• Rogue Aviraunt

The Milk Bar is Now Open

I'm constantly in awe of what this body can do. Over the past 10 months, I've watched life take form and now I have this beautiful little being in my arms. And just as instinctively as my body understood conception in addition to what needed to transpire to create her, it also knows exactly how to sustain her. If that isn't magical, I don't know what is. 

Simultaneously, I've got to keep it real, breastfeeding is hard work my nipples are sore to the point where I walk around topless with glistening areolas because they're lathered in ointment, I brace myself when she latches on because latching is an entire education in itself, and I think about taking a nap at least seven times a day. By the way, rock hard boobs are called engorgement and engorgement is not your friend. Still, when I see my daughter's little face relaxed and content with a full belly that came from my breasts and all the good food choices I made, I'm humbled and grateful for the experience. I also know that it gets easier.

Oddly enough, some people aren't as enthusiastic about breastfeeding for one reason or another, including how it impedes on work schedules, in public, or just in general. It never ceases to amaze me how information begins pouring itself into my lap when I focus my energy on a thing. For instance, as the days of motherhood approached me, I came across articles that discussed the trauma of breastfeeding in African American populations due to forced wet nursing and the stigma associated with a woman who breastfed. Trauma has a way of evolving, manifesting and it's something we pass down through the generations, which makes it hard to break harmful cultural norms. 

In fact, just recently, the mother of a friend of mine shamed her when she told her she was breastfeeding. I admire my friend for telling her mother to piss off in a respectful way. It really does take a lot of strength to stand firm behind what you feel is right for your baby because everyone has something to say. I've gotten to the point where I'm receptive to what people have to share. Simultaneously, I have a serious filter because I realize I'm not obligated to internalize or apply other people's opinions or experiences. 

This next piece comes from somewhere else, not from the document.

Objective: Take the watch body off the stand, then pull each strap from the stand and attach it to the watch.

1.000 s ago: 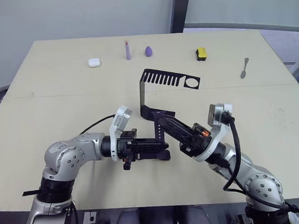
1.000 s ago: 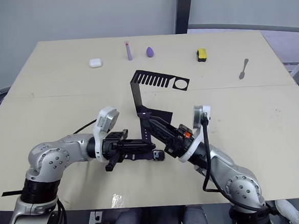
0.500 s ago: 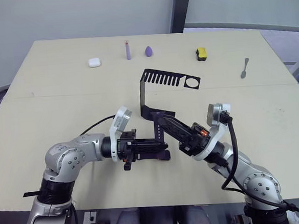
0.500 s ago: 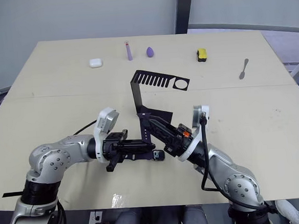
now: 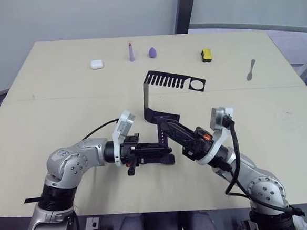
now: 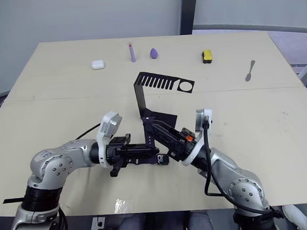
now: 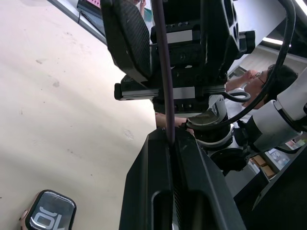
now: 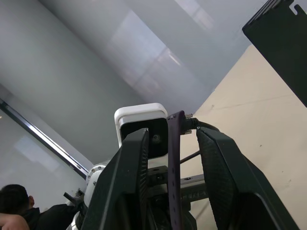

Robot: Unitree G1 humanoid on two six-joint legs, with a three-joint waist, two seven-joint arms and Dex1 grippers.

Returning to the matter at hand, I'm saddened by negative responses to breastfeeding because breast milk is designed specifically for each baby. Breastfeeding provides:

  • All the necessary nutrients

  • Defense against allergies or infections

  • Defense against disease

  • Easy digestion —typically no constipation or diarrhea

  • Healthier weight gain as the baby grows

Breast milk also adapts to babies needs. That liquid gold everyone talks about? It's real. If your baby is sick, the mother's milk will get yellow, beefed up with extra nutrients the baby needs. Oh, and some studies indicate that breastfed babes score higher on IQ tests. The icing on the cake is the bonding experience between a mother and her baby. It's so gratifying watching your baby nurse themselves into a milk coma. 

I know that some mother's can't breastfeed. I know that some women don't have the support they need to to effectively generate milk or sustain their production and there's nothing wrong with finding an alternative route to make sure your baby is fed. However, now that I'm on this journey, I realize how important it is to advocate for breastfeeding in general and especially among African American mothers.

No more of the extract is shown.